--- START ---

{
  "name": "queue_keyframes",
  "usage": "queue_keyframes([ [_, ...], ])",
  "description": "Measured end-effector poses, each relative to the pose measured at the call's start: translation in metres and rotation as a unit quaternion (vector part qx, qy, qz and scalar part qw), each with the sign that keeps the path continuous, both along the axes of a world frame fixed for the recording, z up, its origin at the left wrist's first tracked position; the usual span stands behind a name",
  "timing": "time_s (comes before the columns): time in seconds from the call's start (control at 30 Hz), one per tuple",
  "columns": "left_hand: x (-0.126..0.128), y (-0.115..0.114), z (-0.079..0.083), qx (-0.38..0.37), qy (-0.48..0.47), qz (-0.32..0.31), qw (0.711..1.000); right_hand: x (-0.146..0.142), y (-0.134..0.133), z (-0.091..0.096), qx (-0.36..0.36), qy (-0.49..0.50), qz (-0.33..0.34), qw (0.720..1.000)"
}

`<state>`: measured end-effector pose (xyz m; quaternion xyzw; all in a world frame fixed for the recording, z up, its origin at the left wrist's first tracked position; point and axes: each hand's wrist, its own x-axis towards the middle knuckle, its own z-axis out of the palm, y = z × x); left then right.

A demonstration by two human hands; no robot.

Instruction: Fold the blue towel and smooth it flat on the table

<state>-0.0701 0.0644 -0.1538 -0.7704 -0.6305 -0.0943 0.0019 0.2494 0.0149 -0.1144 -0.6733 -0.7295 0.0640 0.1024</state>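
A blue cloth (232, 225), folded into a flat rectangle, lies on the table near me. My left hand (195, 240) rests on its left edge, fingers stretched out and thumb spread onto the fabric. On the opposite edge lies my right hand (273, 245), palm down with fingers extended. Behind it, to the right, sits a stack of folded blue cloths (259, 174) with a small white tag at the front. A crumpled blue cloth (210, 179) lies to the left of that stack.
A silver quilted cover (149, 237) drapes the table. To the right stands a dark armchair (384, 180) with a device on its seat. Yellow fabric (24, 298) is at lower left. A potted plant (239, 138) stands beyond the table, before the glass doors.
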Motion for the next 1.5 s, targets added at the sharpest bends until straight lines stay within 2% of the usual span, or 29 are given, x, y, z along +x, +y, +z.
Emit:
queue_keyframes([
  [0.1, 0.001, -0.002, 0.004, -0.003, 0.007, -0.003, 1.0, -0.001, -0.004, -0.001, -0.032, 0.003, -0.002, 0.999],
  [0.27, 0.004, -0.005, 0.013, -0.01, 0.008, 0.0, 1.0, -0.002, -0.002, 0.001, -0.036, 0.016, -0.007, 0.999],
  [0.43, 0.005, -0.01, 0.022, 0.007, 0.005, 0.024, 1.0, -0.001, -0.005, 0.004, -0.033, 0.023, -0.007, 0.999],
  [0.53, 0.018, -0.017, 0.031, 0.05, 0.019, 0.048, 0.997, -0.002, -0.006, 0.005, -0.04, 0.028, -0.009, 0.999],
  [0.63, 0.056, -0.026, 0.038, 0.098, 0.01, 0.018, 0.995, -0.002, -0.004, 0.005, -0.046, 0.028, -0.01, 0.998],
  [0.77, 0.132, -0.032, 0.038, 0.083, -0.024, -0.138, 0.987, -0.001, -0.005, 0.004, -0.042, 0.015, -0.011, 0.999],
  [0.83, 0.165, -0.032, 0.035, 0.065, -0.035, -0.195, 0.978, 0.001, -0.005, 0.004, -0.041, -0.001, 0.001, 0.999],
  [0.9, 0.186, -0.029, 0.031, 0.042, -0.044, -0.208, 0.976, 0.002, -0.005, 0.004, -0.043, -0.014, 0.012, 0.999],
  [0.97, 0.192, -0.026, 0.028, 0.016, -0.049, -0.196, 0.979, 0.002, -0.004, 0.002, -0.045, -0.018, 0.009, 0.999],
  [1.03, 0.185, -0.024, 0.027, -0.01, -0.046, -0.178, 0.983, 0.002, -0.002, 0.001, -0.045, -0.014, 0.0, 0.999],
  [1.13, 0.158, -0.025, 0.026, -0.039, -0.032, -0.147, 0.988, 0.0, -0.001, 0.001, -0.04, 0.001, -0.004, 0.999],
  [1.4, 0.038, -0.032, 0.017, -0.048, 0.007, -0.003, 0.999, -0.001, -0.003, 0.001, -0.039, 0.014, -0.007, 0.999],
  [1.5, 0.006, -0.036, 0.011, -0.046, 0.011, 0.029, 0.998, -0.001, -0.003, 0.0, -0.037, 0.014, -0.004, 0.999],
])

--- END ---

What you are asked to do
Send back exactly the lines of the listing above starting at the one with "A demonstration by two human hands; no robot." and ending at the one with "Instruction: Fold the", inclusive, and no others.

Response to this exercise
A demonstration by two human hands; no robot.

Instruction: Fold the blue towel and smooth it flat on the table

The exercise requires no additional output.